Opened March 14, 2012 09:35PM UTC

Closed March 14, 2012 09:40PM UTC

Last modified March 15, 2012 04:11PM UTC

Nested droppable's drop event never get's fired.

Reported by: nathanjosiah Owned by:
Priority: minor Milestone: 1.9.0
Component: ui.droppable Version: 1.8.18
Keywords: Cc:
Blocked by: Blocking:
Description

When one droppable is inside of another, only the outer droppable's events are fired.

Example: http://jsfiddle.net/Pz6G6/2/

Attachments (0)
Change History (10)

Changed March 14, 2012 09:40PM UTC by scottgonzalez comment:1

resolution: → worksforme
status: newclosed

Why would you set greedy to false on the inner?

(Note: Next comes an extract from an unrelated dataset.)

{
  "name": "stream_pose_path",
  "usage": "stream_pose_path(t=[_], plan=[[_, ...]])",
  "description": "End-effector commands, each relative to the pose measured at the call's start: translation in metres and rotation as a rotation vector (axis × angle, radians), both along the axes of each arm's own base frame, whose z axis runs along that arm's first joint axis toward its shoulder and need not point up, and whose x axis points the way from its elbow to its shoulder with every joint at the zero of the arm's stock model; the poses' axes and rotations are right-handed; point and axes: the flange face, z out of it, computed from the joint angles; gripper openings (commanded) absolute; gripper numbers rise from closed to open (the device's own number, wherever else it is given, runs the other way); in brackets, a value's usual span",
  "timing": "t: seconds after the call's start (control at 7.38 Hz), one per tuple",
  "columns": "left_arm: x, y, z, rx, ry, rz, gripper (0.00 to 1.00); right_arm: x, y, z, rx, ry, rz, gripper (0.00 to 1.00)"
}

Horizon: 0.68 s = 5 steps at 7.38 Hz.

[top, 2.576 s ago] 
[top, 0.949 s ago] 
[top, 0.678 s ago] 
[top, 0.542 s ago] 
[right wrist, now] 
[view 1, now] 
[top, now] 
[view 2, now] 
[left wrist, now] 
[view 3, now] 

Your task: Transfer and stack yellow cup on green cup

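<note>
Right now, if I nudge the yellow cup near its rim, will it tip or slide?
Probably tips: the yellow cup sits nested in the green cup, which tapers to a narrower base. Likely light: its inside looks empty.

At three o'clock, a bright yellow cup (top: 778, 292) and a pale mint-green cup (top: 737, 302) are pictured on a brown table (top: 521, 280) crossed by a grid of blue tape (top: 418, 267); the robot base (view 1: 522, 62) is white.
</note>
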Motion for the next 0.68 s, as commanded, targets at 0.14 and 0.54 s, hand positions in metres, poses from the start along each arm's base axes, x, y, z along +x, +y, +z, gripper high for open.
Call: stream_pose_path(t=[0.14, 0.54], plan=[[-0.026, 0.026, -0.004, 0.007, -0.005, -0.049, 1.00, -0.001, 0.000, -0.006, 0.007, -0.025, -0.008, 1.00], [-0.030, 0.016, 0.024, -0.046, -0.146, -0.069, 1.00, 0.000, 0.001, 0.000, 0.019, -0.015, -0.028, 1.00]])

Changed March 14, 2012 09:41PM UTC by nathanjosiah comment:2

Replying to [comment:1 scott.gonzalez]:

Why would you set greedy to false on the inner?

So that I am able to conditionally stop propagation to the outer element.

Changed March 14, 2012 09:44PM UTC by scottgonzalez comment:3

Feel free to start a discussion about the use cases that require this behavior. As far as I know, this is working as was designed many years ago.

Changed March 14, 2012 09:47PM UTC by nathanjosiah comment:4

Replying to [comment:3 scott.gonzalez]:

Feel free to start a discussion about the use cases that require this behavior. As far as I know, this is working as was designed many years ago.

Any idea why this shouldn't be allowed to work: http://jsfiddle.net/Pz6G6/4/

Changed March 14, 2012 11:43PM UTC by scottgonzalez comment:5

Use the accept option.

Changed March 14, 2012 11:47PM UTC by nathanjosiah comment:6

Replying to [comment:5 scott.gonzalez]:

Use the accept option.

I was referring to an arbitrary condition, the current time for example. Accept will not accomplish this. Please actually try to understand the problem before responding.

Changed March 15, 2012 12:20AM UTC by scottgonzalez comment:7

Please try to actually provide a use case before asking questions.

Changed March 15, 2012 03:32PM UTC by nathanjosiah comment:8

Touché, although in my last response I did. Anyway, I figured it out. In order for the events to propagate properly, you have to bind to the element manually, you can't use the "drop" property of the configuration object, I don't know if that would be considered a bug but it is definitely not expected behavior.

Example: http://jsfiddle.net/Pz6G6/7/

Changed March 15, 2012 03:42PM UTC by scottgonzalez comment:9

Callbacks are convenience methods for dealing with a specific instance. That results in intentional differences from binding to the associated events.

Changed March 15, 2012 04:11PM UTC by nathanjosiah comment:10

That functionality is not documented at all.